The report says it found repeated examples of a lack of attention to risks such as drug and alcohol misuse.

Ofsted chief Miriam Rosen said the report highlighted "potential gaps in protecting children".

The report warns of the particular risk to this vulnerable age group of babies before their first birthday.

Risk factors

It says that more than a third of serious case reviews between 2007 and 2011 related to babies below the age of one.

In particular it raises concerns about a lack of attention to the risk factors in parents which could be a danger to their babies - such as alcohol, drugs and domestic violence - or where parents had a personal background which needed to be taken into account.

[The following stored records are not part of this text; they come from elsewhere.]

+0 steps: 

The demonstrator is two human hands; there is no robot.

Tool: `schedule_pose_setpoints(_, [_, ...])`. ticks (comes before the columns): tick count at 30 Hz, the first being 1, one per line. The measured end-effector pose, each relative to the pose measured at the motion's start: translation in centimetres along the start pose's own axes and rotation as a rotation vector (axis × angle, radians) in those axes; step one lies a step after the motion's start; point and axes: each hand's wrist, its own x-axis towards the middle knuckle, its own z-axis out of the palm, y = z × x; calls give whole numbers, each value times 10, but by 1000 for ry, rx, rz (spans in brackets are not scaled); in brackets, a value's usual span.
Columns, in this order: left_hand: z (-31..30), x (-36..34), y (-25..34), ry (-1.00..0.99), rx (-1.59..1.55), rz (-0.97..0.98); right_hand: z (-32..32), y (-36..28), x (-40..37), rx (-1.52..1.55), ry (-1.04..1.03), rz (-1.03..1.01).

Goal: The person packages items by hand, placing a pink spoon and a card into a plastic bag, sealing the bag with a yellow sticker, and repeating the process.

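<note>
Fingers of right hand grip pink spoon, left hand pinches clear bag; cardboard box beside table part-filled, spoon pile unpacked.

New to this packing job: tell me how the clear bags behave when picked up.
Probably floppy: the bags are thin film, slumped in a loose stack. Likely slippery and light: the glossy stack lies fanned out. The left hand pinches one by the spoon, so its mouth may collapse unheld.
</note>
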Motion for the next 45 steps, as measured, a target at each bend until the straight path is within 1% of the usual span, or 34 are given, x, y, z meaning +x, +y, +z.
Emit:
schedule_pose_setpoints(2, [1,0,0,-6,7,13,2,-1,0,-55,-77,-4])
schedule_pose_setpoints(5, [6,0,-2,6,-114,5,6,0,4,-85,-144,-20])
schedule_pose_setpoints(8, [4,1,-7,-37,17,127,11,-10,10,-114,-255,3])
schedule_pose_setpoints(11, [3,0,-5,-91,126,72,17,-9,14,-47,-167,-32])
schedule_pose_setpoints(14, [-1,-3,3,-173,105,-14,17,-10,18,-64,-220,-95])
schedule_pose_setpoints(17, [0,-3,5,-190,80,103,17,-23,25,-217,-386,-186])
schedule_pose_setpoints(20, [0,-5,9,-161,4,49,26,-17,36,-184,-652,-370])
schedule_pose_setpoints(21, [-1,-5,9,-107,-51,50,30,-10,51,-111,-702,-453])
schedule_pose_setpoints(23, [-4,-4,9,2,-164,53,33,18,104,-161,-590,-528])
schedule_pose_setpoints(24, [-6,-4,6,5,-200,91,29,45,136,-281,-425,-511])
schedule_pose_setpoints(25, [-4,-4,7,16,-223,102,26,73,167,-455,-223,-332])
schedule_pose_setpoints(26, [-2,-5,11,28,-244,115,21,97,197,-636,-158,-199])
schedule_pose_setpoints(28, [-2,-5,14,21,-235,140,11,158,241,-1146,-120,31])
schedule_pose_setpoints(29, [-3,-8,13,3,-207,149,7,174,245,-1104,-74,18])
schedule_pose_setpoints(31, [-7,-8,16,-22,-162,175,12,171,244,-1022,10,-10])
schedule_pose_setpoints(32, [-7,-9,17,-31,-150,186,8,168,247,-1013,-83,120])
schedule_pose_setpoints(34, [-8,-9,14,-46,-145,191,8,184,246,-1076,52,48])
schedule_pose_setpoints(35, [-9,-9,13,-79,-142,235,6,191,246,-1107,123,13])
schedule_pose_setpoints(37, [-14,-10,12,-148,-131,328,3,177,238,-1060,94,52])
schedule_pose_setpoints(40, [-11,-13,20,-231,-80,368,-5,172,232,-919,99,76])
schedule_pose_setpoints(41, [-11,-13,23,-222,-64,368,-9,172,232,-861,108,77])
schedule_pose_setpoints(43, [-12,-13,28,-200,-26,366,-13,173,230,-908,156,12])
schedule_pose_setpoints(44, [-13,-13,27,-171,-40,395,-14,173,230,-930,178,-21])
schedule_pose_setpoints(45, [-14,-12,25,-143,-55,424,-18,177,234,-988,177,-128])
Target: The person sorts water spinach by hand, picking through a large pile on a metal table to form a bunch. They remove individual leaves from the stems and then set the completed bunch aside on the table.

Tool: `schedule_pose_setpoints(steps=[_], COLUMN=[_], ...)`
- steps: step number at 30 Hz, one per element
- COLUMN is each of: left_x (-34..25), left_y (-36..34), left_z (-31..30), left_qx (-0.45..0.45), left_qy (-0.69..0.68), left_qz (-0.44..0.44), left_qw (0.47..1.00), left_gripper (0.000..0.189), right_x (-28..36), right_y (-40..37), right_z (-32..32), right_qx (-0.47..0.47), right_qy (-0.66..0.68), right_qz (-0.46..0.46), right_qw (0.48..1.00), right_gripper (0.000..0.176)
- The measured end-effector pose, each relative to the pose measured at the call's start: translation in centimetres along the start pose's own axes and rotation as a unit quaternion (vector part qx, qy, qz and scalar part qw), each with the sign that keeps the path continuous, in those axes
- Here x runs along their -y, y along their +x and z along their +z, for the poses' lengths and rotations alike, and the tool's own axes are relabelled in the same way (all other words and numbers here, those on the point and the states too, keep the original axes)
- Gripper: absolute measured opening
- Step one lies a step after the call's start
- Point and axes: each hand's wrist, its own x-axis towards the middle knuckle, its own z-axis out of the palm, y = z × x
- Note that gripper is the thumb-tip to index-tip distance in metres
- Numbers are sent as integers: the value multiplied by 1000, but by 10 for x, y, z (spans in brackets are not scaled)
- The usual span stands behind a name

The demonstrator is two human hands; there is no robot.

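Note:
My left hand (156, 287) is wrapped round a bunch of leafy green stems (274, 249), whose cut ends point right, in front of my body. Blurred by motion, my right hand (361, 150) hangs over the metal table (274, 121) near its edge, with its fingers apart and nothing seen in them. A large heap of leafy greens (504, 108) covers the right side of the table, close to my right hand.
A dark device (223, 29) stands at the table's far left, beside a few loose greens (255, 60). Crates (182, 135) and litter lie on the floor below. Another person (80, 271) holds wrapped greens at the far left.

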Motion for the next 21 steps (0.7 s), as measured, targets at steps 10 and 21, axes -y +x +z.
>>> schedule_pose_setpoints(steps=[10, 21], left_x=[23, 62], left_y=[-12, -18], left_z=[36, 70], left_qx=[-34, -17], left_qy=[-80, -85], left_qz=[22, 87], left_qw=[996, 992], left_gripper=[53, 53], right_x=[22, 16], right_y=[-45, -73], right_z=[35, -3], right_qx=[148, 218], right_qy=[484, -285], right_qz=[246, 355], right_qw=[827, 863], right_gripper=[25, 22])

It says there were were repeated examples of a lack of response to such risks.

Where parents are very young, it says that there has too often been inadequate support and that the parents might need to have been considered as "children in need in their own right".

Ofsted's report also warned that the role of the father was often "marginalised" or they remained "invisible" in assessments and contacts with agencies.

It gave the example of a young infant with many non-accidental injuries where the mother was a teenager who had herself been the subject of a care order, following her own mother's mental health problems. The child's father had a history of violence when he had been drinking.

In another example where abuse was suspected, a child became very ill after being left in the care of her father and then died before her fourth week. There had been previous worries about the father's behaviour and grandparents had "tried to alert agencies" about their concerns.

The report also raises the question of the balance between the rights of the mother and the child. In one case, information about a mother's depression and mental ill health was not shared with other agencies working with the child.

The mother's mental health deteriorated and she suffocated her child, before an intervention had been made.

Troubled teenagers

Because of the "fragility" of such young children, the report says that there is a need for a "very quick response to any concerns".

For children in this young age group, the report says that it was health practitioners who were the main and sometimes the only agencies involved with families.

There were widespread concerns about the failure in the safeguarding of vulnerable young infants following the death in 2007 of Peter Connelly at the age of 17 months. A review of child protection was carried out by Prof Eileen Munro.

The report also addresses another age group which Ofsted says needs further attention - young people aged 14 and older.

These teenagers were too often treated as difficult adults, rather than as children, says the report. Their challenging behaviour could too often become the focus, rather than their underlying problems, says Ofsted.

Ofsted's Chief Inspector, Miriam Rosen, said: "Our analysis of the lessons to be learned from the serious case reviews we have evaluated over the last four years reveals recurring themes which contribute to failures to protect children within these age groups.

"I hope the reports will help local safeguarding children boards and practitioners alike to review their own practice and be alert to the potential gaps in protecting children of all ages."